Capitolo 50
più avviso che uomo con una barba ed una tappeto-borsa su Broadway; ma
la giustapposizione di elmo di midollo, una cosa ignoto in quelle parti, e
il cappello di cuoio piatto di contadino, ed il fatto del loro indossatori usurpare
i posti di due corrieri neri erano troppo per un figlio natio, vestì
nell'ultima maniera di Parigi.
"Tu, facchino", lui chiamato a Leighton, "una commissione per thee.

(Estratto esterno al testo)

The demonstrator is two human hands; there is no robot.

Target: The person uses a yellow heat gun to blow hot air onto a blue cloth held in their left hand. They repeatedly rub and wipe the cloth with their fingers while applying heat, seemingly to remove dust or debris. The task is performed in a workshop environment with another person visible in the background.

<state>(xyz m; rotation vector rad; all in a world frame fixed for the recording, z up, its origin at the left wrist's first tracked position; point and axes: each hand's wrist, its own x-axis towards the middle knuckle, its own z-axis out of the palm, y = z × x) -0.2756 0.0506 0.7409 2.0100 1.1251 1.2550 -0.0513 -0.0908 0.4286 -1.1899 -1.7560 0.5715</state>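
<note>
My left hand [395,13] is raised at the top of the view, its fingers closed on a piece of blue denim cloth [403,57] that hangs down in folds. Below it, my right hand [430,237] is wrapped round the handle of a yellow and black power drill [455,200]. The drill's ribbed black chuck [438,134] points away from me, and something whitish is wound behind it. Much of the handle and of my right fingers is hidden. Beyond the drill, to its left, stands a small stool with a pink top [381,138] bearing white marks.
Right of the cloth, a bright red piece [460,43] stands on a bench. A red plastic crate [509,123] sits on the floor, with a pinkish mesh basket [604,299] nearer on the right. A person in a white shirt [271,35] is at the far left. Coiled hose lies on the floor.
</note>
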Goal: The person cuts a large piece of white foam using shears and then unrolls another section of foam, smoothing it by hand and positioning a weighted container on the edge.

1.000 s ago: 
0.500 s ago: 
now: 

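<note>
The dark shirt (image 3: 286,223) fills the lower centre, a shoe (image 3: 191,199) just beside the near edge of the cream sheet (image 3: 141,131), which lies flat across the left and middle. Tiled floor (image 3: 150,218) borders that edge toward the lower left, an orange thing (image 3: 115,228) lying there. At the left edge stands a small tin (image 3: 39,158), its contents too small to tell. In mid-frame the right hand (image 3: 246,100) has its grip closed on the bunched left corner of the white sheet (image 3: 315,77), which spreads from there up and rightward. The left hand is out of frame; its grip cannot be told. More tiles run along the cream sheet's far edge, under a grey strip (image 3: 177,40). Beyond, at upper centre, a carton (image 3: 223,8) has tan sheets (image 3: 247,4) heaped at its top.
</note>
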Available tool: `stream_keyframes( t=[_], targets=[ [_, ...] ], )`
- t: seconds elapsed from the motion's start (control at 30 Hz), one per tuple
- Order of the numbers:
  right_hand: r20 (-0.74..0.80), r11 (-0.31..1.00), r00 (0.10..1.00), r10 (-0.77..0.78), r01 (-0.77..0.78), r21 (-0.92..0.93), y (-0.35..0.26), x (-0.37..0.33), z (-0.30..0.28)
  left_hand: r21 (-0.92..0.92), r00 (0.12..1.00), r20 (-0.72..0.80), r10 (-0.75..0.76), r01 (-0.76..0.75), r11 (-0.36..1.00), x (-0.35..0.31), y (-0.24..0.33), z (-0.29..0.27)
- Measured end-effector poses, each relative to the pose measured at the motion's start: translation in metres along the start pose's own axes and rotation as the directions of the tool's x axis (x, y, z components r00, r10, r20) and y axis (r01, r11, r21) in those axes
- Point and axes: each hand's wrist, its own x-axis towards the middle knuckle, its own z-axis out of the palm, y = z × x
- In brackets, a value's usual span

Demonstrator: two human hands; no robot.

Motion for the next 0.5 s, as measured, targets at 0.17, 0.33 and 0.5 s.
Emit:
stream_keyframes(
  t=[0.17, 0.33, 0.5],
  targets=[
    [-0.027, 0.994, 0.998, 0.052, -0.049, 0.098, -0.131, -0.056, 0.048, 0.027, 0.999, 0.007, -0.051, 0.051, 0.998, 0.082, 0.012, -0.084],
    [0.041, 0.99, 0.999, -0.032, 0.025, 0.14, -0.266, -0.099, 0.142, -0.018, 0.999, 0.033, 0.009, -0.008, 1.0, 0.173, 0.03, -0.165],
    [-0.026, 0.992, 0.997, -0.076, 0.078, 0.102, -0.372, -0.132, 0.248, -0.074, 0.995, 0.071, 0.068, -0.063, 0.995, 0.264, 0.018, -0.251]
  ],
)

Vada a recuperare mio
padre. Lui non fallirebbe questa vista."
"Cosa dice?" Leighton chiesto.
Lewis arrossì come persone si fermate ed aggiunse i loro occhi che brillano a quelli
della folla già raggruppata.
"Lui La chiama un facchino, ed offre Lei recupera suo padre per vedere la vista."
"Chieda a lui", disse Leighton, calmamente "possono io lo so lui pensa chi è il suo
padre dei suoi corna?"
Lewis tradusse innocentemente abbastanza. La folla ansò, e poi ruggì
con risata. La gioventù in vestiti di Parigi girati imporpora con ira, scosse
la sua piccola canna a Leighton, e scoppia in lingua abusiva.
"Perché", Lewis pianto--"perché, quello che è la questione con lui?"
"Io sono sicuro io non so", Leighton detto, malinconicamente. "E proprio ora lui era
così onorato!"
Una portantina-sedia privata, sopportata da quattro neri splendidi, dondolati da ad una corsa.
Come passò, una delle sue tende di seta fu disegnata a parte e la faccia di un
donna, curioso vedere la ragione della folla, guardò fuori. La faccia era
chiaro bianco, blu-venato, rosso-labiato; sotto gli occhi neri ombre erano.
Un disdegni sorriso curvato i labbra rossi come gli occhi ombrosi precipitò su
Leighton e Lewis.
Leighton andò a tendere, come un cane da caccia in guinzaglio.
"Guardi, ragazzo!" lui pianse. "Un patrizio passa!"
La signora sentì, capì. Il sorriso che era mezzo-disdegno approfondì.
Lei inarcò leggermente, ma graziosamente. La tenda precipitò.
"Venga, ragazzo", Leighton detto "noi non possiamo sostenere quello. Andiamo a trovare un
sarto."
"Papà", Lewis detto la "sa? Lei inarcò."